There was a stunned hush, then an excited babble as people began hurrying across the parking lot, glancing back in puzzlement and fear. Tom grabbed Ed’s forearm and spoke to his cousin. "Come on, Ed! Let’s go! We’ll come back for your bag when they give the all-clear."

Ed was just about to pile into the front seat next to Sandy when a loud thudding blast was heard, shaking the terminal’s big glass windows and provoking cries of startled alarm from the surging crowd. Smoke billowed from the airport building.

"A bomb!" Tom cried.

 

 

 

CHAPTER 2

 

 

THE RUBY MYSTERY

 

 

 

 

 

FIRE TRUCK sirens were already screaming in the distance. In a short time a hook and ladder arrived, followed by a police car, another fire truck, and an unmarked official van that discharged several running men in helmeted, thickly-padded work outfits.
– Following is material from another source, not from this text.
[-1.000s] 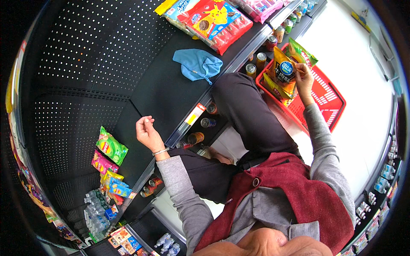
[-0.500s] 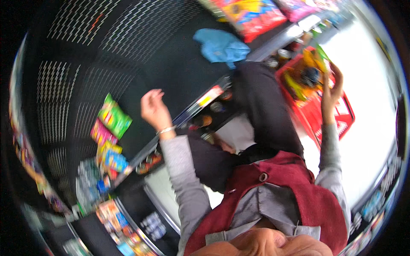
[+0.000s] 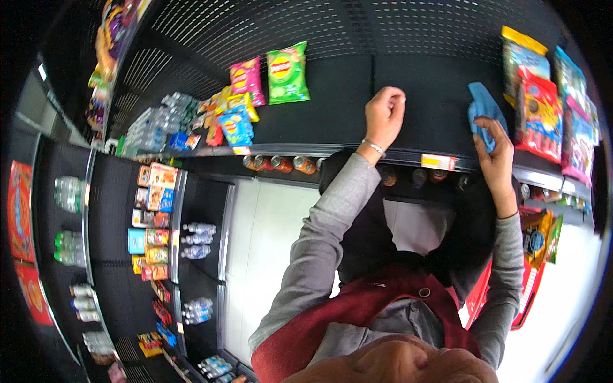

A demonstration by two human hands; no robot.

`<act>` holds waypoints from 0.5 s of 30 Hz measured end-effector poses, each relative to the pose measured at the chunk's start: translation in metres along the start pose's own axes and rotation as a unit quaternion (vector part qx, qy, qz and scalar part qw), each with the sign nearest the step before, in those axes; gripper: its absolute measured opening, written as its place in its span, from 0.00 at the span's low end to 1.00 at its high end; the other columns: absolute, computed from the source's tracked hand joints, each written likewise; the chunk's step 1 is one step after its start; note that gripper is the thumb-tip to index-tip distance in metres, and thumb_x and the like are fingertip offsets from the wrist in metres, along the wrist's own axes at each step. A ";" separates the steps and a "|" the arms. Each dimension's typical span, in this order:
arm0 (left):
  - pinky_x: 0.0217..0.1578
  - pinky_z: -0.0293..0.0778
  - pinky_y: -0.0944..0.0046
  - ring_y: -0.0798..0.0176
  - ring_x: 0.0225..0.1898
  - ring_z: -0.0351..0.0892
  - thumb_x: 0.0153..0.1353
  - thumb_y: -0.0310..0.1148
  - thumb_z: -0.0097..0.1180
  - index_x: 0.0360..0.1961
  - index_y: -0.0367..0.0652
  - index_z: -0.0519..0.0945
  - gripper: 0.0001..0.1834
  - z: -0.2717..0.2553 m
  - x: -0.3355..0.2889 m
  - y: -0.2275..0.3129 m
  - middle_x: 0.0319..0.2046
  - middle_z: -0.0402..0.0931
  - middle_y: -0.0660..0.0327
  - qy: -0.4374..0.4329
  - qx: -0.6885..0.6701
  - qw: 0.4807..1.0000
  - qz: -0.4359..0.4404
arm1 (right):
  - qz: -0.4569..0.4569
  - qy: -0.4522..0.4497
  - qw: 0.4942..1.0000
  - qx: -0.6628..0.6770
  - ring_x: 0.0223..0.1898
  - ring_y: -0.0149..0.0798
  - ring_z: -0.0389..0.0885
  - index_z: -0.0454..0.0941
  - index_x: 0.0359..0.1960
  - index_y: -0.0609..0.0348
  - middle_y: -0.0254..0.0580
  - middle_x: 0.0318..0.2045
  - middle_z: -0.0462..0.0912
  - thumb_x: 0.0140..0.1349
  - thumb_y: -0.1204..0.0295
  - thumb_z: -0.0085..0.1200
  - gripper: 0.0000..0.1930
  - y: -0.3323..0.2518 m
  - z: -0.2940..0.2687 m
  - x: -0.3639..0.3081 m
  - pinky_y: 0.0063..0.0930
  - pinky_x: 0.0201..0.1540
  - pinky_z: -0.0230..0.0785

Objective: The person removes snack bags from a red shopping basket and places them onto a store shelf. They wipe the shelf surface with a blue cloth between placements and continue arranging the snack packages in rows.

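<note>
My right hand [image 3: 495, 159] grips the lower end of a crumpled blue cloth [image 3: 483, 102] at the front of the black shelf [image 3: 338, 124]. Its thumb and fingers are on either side of the fabric. Above the same shelf, my left hand [image 3: 384, 118] hovers with its fingers curled in and nothing visible in them. The nearest thing to its left is an upright green chip bag [image 3: 287, 73], beside a pink chip bag [image 3: 247, 82]. Just right of the cloth stands a red snack bag [image 3: 539, 112].
Small yellow and blue snack packs [image 3: 236, 124] and clear bottles [image 3: 150, 127] fill the shelf's left end. Cans [image 3: 281, 164] line the level below. A red basket [image 3: 527, 287] with an orange snack bag [image 3: 536, 236] is at the lower right. Another shelf unit [image 3: 179, 210] stands left.
My view has swung right along the shelf. My right hand has left the snack bags in the basket and taken hold of the blue cloth. My left hand's fingers are more curled.
</note>
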State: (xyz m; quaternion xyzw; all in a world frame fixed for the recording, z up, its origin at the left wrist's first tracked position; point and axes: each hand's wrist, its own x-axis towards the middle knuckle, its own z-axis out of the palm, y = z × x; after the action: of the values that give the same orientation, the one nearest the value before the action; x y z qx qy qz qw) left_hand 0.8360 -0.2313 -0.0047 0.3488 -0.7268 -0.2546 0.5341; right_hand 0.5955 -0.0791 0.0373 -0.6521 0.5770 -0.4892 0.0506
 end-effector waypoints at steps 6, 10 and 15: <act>0.45 0.74 0.59 0.58 0.44 0.79 0.67 0.31 0.57 0.48 0.37 0.77 0.12 -0.051 0.066 -0.061 0.43 0.78 0.54 0.197 0.124 0.972 0.007 | 0.090 -0.098 0.990 0.049 0.43 0.44 0.85 0.79 0.47 0.63 0.46 0.41 0.84 0.57 0.83 0.60 0.15 0.024 0.066 0.047 0.33 0.46 0.76; 0.55 0.69 0.47 0.42 0.53 0.75 0.68 0.36 0.54 0.53 0.29 0.74 0.20 -0.128 0.096 -0.140 0.50 0.76 0.43 0.287 0.300 0.910 0.014 | -0.036 -0.131 0.991 -0.001 0.44 0.55 0.83 0.77 0.46 0.65 0.54 0.42 0.82 0.54 0.85 0.59 0.16 0.021 0.069 0.040 0.38 0.46 0.76; 0.56 0.69 0.43 0.33 0.53 0.75 0.66 0.47 0.54 0.55 0.25 0.73 0.31 -0.235 0.119 -0.236 0.50 0.77 0.36 0.275 0.448 0.844 -0.111 | -0.046 -0.164 0.985 0.000 0.46 0.57 0.82 0.77 0.45 0.66 0.55 0.43 0.81 0.53 0.86 0.60 0.16 0.008 0.069 0.040 0.40 0.48 0.76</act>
State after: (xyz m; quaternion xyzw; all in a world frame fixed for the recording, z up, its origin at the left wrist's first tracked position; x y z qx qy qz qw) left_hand 1.0932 -0.4714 -0.0383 0.6837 -0.5421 0.1473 0.4659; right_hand 0.6320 -0.1487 0.0199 -0.7493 0.5301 -0.3777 0.1218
"Emergency bomb squad or something," Ed murmured.

Bud nodded. "Shopton’s got its own anti-terrorism office these days," he commented.
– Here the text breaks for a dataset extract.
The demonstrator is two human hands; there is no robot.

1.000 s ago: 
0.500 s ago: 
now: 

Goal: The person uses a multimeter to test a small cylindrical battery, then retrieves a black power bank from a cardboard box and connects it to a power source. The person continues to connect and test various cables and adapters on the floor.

Sandy gasped at the thought, but Tom spoke reassuringly. "Terrorists don’t usually give advance warning, guys. More than likely this is just a prank."
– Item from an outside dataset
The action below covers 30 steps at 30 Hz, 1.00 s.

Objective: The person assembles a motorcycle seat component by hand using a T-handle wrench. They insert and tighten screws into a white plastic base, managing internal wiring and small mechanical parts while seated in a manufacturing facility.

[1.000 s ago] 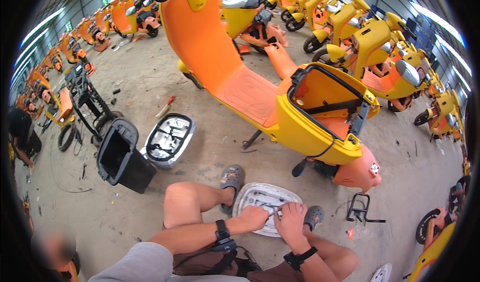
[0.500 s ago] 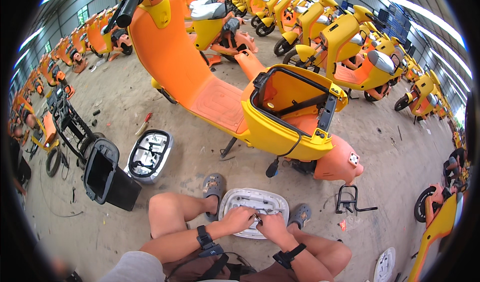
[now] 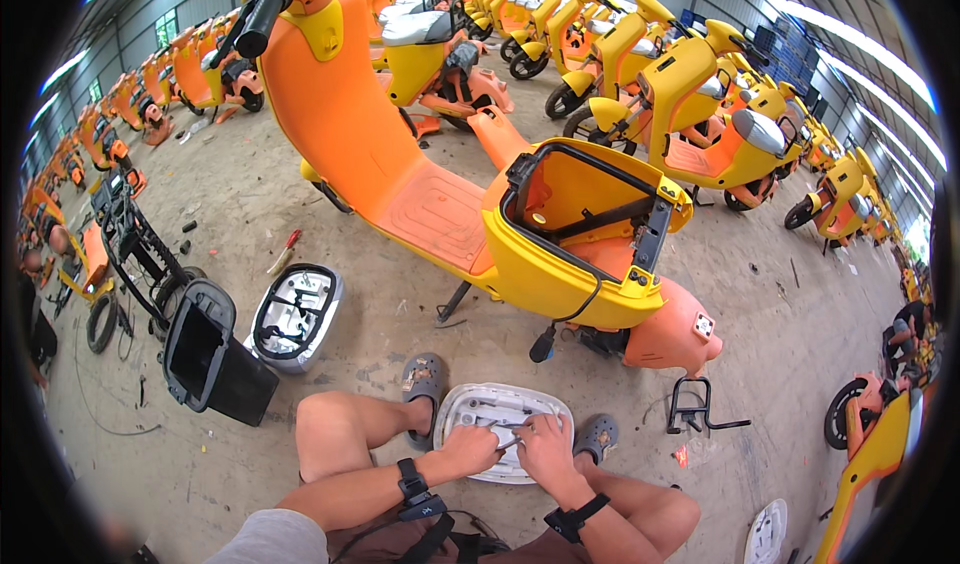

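Note:
A white oval plastic shell (image 3: 555, 404) lies on the floor between my feet, with several small metal pieces in it. Over its middle, my left hand (image 3: 472, 451) and my right hand (image 3: 546, 454) are close together, fingertips pinched inward. Between them shows a thin grey metal tool (image 3: 509, 444), too small to name exactly. Both hands seem to grip it, and my fingers cover part of it. Just beyond stands an orange and yellow scooter (image 3: 440, 214) with its seat off and its under-seat bay uncovered.
A black bin-like box (image 3: 235, 369) and an upturned white seat (image 3: 293, 319) lie to the left, near red-handled pliers (image 3: 285, 251). At right are a black metal bracket (image 3: 700, 409) and another white shell (image 3: 767, 534). Rows of scooters (image 3: 690, 94) fill the back.
My hands have parted slightly, and the right fingers have lifted and spread a little, showing more of the thin tool. The view has shifted slightly.

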### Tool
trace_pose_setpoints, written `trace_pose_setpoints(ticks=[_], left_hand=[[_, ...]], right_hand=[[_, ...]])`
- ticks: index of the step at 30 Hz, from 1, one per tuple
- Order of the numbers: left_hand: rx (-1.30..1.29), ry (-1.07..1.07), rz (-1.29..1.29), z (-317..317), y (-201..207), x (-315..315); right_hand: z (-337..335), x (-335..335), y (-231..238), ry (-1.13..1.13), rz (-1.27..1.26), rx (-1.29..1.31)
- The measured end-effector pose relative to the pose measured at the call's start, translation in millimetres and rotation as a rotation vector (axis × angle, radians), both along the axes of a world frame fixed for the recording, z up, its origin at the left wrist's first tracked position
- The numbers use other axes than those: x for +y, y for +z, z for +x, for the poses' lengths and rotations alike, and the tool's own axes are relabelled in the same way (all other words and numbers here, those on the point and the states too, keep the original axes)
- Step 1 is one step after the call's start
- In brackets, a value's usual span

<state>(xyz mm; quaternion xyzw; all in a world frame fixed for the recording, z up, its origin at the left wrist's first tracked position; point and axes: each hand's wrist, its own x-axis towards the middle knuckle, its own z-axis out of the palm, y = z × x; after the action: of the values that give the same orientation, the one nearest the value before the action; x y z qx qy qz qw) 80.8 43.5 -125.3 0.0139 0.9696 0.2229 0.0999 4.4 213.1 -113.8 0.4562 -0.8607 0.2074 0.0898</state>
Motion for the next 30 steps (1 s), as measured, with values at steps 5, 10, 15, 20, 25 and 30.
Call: trace_pose_setpoints(ticks=[5, 10, 15, 20, 25, 30], left_hand=[[-0.07, -0.001, 0.055, -1.1, -0.8, 0.7], [-0.096, -0.098, 0.233, 2.0, -4.4, 5.0], [-0.002, -0.12, 0.267, -0.6, 2.7, -0.2], [0.469, -0.005, 0.264, -5.5, -2.4, 2.0], [-0.051, -0.06, 0.086, -1.8, 11.0, 2.9], [-0.118, -0.072, 0.042, -0.1, 8.1, 5.2]], right_hand=[[8.0, -12.1, 19.1, -0.195, 0.167, -0.396], [5.3, -5.5, -6.0, -0.21, 0.343, -0.404], [-0.7, -1.7, -11.1, -0.155, 0.34, -0.463], [-3.8, 3.3, -16.8, 0.006, 0.279, -0.244], [0.9, 3.8, -10.2, 0.054, 0.188, -0.033], [1.6, -5.3, -1.2, -0.153, 0.069, -0.17]])
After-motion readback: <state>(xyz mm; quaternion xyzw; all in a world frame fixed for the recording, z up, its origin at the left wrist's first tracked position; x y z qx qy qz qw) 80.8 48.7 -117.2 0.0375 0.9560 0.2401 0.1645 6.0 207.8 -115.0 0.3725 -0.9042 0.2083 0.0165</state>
The displaced crowd remained in the parking lot, milling about. In twenty minutes exhaust fans had cleared away the last wisps of smoke, and the same voice—much calmer now—was announcing:

"Ladies and gentlemen, we regret this inconvenience, but the terminal is now perfectly safe. The blast was caused by a smoke bomb, and we hope the police will soon arrest the person responsible!"

Most of the crowd showed signs of relief, although some were still angry and shaken.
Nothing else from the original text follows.